### ASSIGNED TASK:
The response must be the exact lines from the one that contains "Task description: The" through the end of the material, with no pictures and no additional lines.

### INFORMATION SHOWN:
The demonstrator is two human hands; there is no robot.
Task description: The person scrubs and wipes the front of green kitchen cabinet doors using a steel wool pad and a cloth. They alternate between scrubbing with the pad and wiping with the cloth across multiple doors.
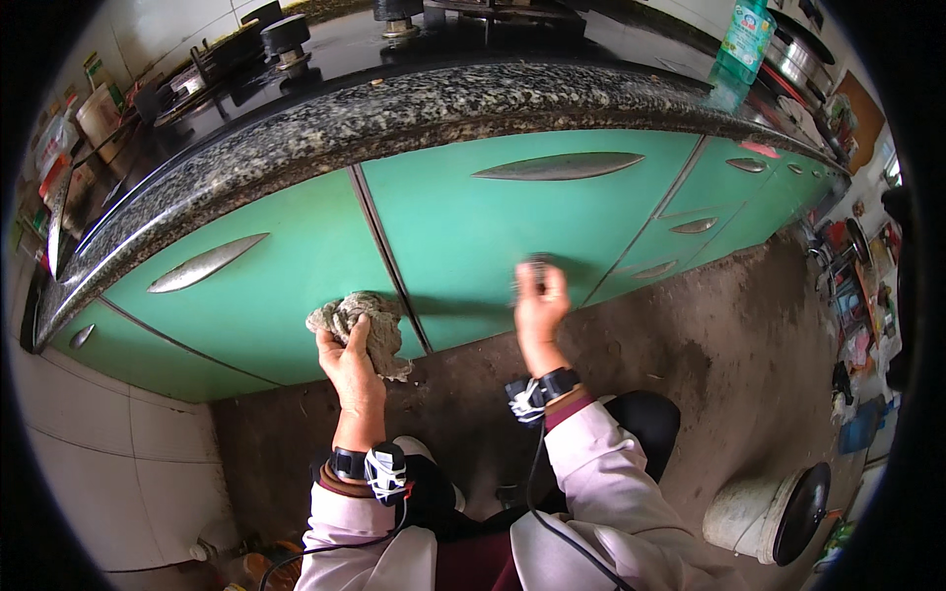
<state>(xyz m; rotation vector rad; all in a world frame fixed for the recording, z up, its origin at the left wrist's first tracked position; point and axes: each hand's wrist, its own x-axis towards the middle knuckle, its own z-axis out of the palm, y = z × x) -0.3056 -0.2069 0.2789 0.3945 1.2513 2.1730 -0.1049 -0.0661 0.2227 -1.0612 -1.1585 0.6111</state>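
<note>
My left hand grips a crumpled, greyish rag in front of the left green cabinet door, near its right edge. Thumb and fingers pinch the cloth, and its frayed end hangs down. Over the lower part of the wider green door, my right hand is closed around a small dark scouring pad. Motion blur hides the pad's exact shape and whether it touches the door. A long metal handle runs along the top of that door.
Above the doors juts a speckled granite counter edge; gas burners stand on the counter. A green detergent bottle stands at the right. On the stained floor, a white bucket with a black lid lies at lower right.
</note>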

### EXPECTED ANSWER:
Task description: The person scrubs and wipes the front of green kitchen cabinet doors using a steel wool pad and a cloth. They alternate between scrubbing with the pad and wiping with the cloth across multiple doors.
<state>(xyz m; rotation vector rad; all in a world frame fixed for the recording, z up, its origin at the left wrist's first tracked position; point and axes: each hand's wrist, its own x-axis towards the middle knuckle, its own z-axis out of the palm, y = z × x) -0.3056 -0.2069 0.2789 0.3945 1.2513 2.1730 -0.1049 -0.0661 0.2227 -1.0612 -1.1585 0.6111</state>
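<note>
My left hand grips a crumpled, greyish rag in front of the left green cabinet door, near its right edge. Thumb and fingers pinch the cloth, and its frayed end hangs down. Over the lower part of the wider green door, my right hand is closed around a small dark scouring pad. Motion blur hides the pad's exact shape and whether it touches the door. A long metal handle runs along the top of that door.
Above the doors juts a speckled granite counter edge; gas burners stand on the counter. A green detergent bottle stands at the right. On the stained floor, a white bucket with a black lid lies at lower right.
</note>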

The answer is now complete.